**Problem description**
What you give back must match the data exactly, minus the pictures.

**Exercise data**
►

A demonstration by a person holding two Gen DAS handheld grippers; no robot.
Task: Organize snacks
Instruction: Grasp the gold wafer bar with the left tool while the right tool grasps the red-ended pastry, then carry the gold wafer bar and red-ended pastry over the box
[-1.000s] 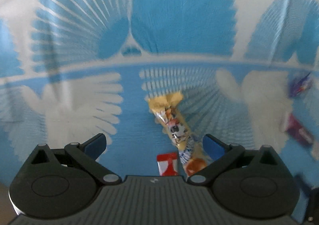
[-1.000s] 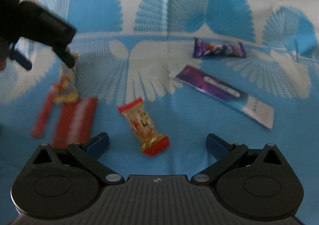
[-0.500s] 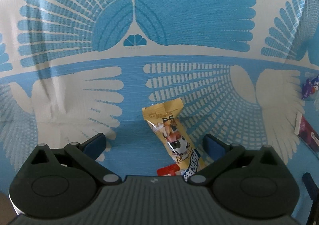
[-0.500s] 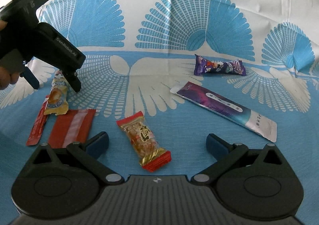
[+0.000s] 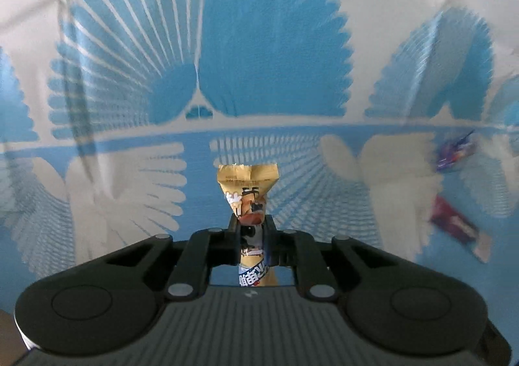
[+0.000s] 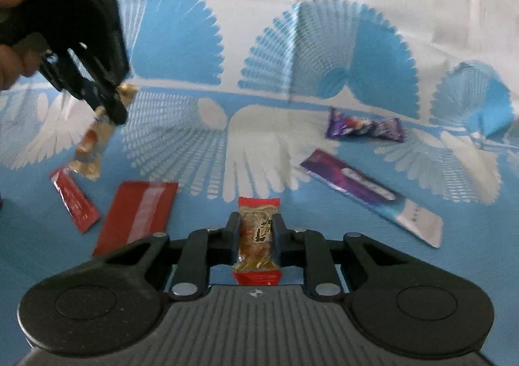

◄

**Response**
A demonstration by a person holding two Gen DAS handheld grippers; no robot.
Task: Organize snacks
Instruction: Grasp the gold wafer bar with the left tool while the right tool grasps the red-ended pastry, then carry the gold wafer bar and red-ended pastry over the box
[-1.000s] 
[-1.000s] 
[-0.500s] 
[-0.500s] 
[+0.000s] 
[+0.000s] 

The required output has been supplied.